How to do SEO work Yourself?
If you’ve just recently discovered SEO, you may be feeling overwhelmed by how much there is to learn. It’s a little like college. You know you can master the material, but it’s going to take time – and if you’re also trying to run a business and maintain some kind of personal life, where will you get the time? Perhaps it’s time to consider an alternative to doing it all yourself.
If you’re an SEO yourself, of course, you’ll want to do your own SEO for your business. My father was a CPA, and he always did his own taxes (though he had my mom do the bookkeeping for the business). But the small business owners who used his services often handed that aspect of their workload over to him with a sigh of relief. It let them concentrate on providing their own, very different services to THEIR customers. After all, what does filling out a tax form and dry cleaning a formal gown have in common?
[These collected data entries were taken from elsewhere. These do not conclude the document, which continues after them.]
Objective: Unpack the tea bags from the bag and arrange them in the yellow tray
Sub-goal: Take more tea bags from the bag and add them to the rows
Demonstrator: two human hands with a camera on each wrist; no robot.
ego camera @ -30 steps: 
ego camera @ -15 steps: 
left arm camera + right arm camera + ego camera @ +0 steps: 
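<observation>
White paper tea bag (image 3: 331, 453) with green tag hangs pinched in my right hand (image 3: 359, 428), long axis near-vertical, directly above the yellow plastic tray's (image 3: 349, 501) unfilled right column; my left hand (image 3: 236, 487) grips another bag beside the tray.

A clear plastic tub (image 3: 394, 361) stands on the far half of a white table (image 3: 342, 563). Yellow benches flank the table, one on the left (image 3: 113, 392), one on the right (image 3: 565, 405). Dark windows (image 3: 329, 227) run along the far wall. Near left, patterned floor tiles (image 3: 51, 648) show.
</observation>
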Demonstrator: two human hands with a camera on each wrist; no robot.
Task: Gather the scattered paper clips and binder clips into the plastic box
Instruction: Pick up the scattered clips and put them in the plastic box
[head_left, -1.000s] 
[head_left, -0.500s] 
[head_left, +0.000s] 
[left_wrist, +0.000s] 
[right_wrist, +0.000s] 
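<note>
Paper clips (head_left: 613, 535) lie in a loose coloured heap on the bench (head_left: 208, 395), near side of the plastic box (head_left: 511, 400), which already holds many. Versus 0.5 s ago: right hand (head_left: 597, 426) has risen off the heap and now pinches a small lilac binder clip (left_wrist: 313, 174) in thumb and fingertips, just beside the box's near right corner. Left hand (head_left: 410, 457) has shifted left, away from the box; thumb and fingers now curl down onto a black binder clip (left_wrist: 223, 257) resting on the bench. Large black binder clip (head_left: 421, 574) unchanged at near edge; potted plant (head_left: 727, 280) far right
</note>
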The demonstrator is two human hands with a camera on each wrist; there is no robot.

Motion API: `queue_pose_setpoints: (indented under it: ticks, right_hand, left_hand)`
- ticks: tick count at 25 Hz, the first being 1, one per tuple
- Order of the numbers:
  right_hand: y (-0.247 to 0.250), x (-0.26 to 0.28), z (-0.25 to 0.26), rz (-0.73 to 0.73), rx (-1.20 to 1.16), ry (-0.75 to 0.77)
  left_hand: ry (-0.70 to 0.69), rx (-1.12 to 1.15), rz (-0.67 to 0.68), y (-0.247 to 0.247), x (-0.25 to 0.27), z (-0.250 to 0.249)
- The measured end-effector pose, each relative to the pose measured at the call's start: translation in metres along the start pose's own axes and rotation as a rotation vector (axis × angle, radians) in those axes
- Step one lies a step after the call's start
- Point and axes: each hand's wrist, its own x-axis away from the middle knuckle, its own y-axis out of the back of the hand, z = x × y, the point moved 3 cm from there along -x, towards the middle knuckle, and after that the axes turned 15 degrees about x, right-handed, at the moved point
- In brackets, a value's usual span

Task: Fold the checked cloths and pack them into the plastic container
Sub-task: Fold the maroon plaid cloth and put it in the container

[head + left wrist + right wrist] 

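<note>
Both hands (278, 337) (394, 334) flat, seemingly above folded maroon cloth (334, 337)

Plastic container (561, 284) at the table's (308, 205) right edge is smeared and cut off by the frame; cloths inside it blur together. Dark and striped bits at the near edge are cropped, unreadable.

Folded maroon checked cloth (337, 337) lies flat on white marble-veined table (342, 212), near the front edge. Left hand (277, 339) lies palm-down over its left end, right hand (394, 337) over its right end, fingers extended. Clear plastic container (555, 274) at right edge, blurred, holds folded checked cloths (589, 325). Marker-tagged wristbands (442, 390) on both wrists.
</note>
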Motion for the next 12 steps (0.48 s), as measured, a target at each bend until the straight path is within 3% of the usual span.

And what does your day-to-day work have in common with SEO? This isn’t a moot question; in fact, it’s very relevant to whether it makes more sense to do your website’s SEO yourself or hire a pro. By the way, the kinds of questions I’m going to bring up should sound very familiar to you if you’ve ever had to decide between doing something in-house or hiring someone outside your company to do it.
If deciding whether or not to outsource your company’s SEO could be expressed as a math problem, the variables would include time, money, and capabilities. You can’t get around the fact that SEO done right takes up a considerable amount of time. Learning the skill set takes time, as does keeping abreast of new developments. You might be better off spending this time elsewhere. But hiring someone to do it takes money – and hiring someone to do it right can take a lot of money. How do you decide?
You might start by actually approaching it as a math problem. Since we’re looking at an investment of time, you need to find out what your time is worth. Yes, I know, if you’ve run the numbers, you’re probably making minimum wage; that’s true for all business owners. Instead, look at what you charge for your products or services. “If you can put a dollar amount for what your time is worth, ” notes Stoney deGeyter, “that can help you determine if you can make time for SEO.”
Now that you’ve figured out what your time is worth monetarily, you need to look at your skill set. What do you do better than anyone else? That’s what you should be spending your time doing. If customer relations is your true forte, that’s where you should invest your energy. If you’re best at coming up with new products and services, that’s what you should do. Let go of the idea that you need to do everything; nobody can do everything equally well. Stoney deGeyter suggests that you should “Think about what you can do that provides the greatest benefit for the company before you decide that you should allocate your valuable time to the SEO.”